───── INFORMATION SHOWN

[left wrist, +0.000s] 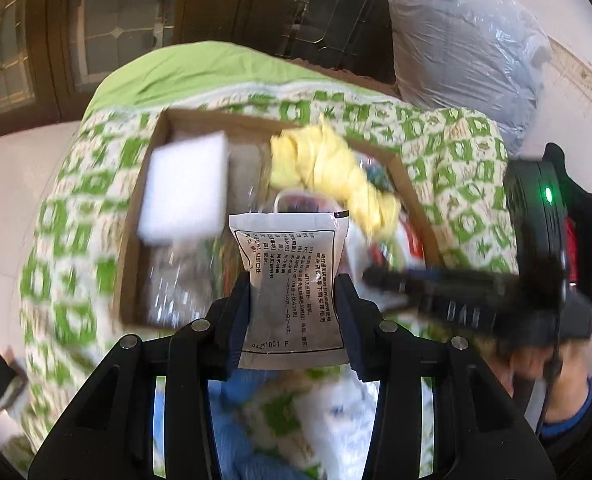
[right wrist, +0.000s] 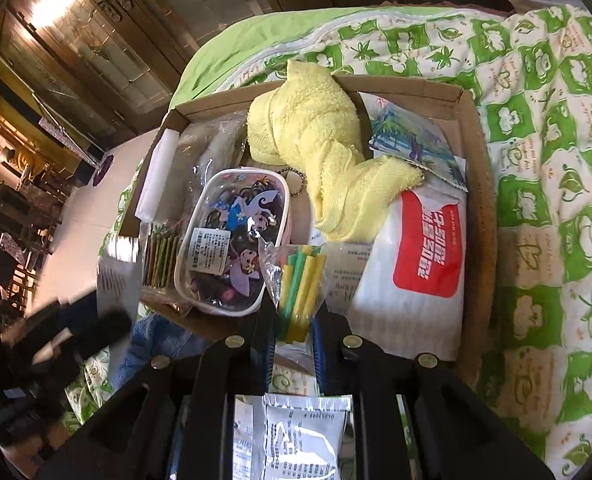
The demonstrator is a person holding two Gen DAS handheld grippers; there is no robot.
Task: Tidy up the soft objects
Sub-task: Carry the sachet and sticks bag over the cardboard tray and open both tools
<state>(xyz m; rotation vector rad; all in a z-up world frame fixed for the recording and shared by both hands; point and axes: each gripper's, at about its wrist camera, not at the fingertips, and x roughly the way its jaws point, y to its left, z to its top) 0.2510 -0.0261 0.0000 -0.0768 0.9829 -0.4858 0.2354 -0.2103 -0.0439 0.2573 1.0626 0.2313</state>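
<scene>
Silver sachet (left wrist: 291,280) clamped in left gripper (left wrist: 293,304) | right gripper (right wrist: 293,332) pinches straw pack (right wrist: 298,288) (lower end hidden) | cardboard box (left wrist: 143,184) blurred

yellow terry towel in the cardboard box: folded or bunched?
Bunched. The yellow terry towel lies twisted in a crumpled heap across the shallow cardboard box, one end draped over the far rim, no flat folds.

Evenly daylit and fairly bright, with heavy motion blur across the quilt (left wrist: 67,248) and cardboard box (left wrist: 135,216) in the left wrist view, sharper in the right wrist view, glare on the far-left cabinet glass (right wrist: 51,4), fisheye bending and dark corners throughout.
</scene>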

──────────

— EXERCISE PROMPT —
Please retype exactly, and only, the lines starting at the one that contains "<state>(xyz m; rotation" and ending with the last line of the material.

— OUTPUT FOR THIS TASK —
<state>(xyz m; rotation vector rad; all in a z-up world frame fixed for the recording and shared by both hands; point and axes: each gripper's, at about its wrist camera, not at the fingertips, and x roughly the way its jaws point, y to its left, z to its top) 0.2510 -0.0261 0.0000 -0.0768 0.9829 -0.4858 0.2354 -0.2103 -0.0439 0.2573 1.0626 0.2313</state>
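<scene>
Silver sachet (left wrist: 291,280) clamped in left gripper (left wrist: 293,304) | right gripper (right wrist: 293,332) pinches straw pack (right wrist: 298,288) (lower end hidden) | cardboard box (left wrist: 143,184) blurred

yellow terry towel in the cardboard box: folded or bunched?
Bunched. The yellow terry towel lies twisted in a crumpled heap across the shallow cardboard box, one end draped over the far rim, no flat folds.

Evenly daylit and fairly bright, with heavy motion blur across the quilt (left wrist: 67,248) and cardboard box (left wrist: 135,216) in the left wrist view, sharper in the right wrist view, glare on the far-left cabinet glass (right wrist: 51,4), fisheye bending and dark corners throughout.
</scene>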

That completes the output.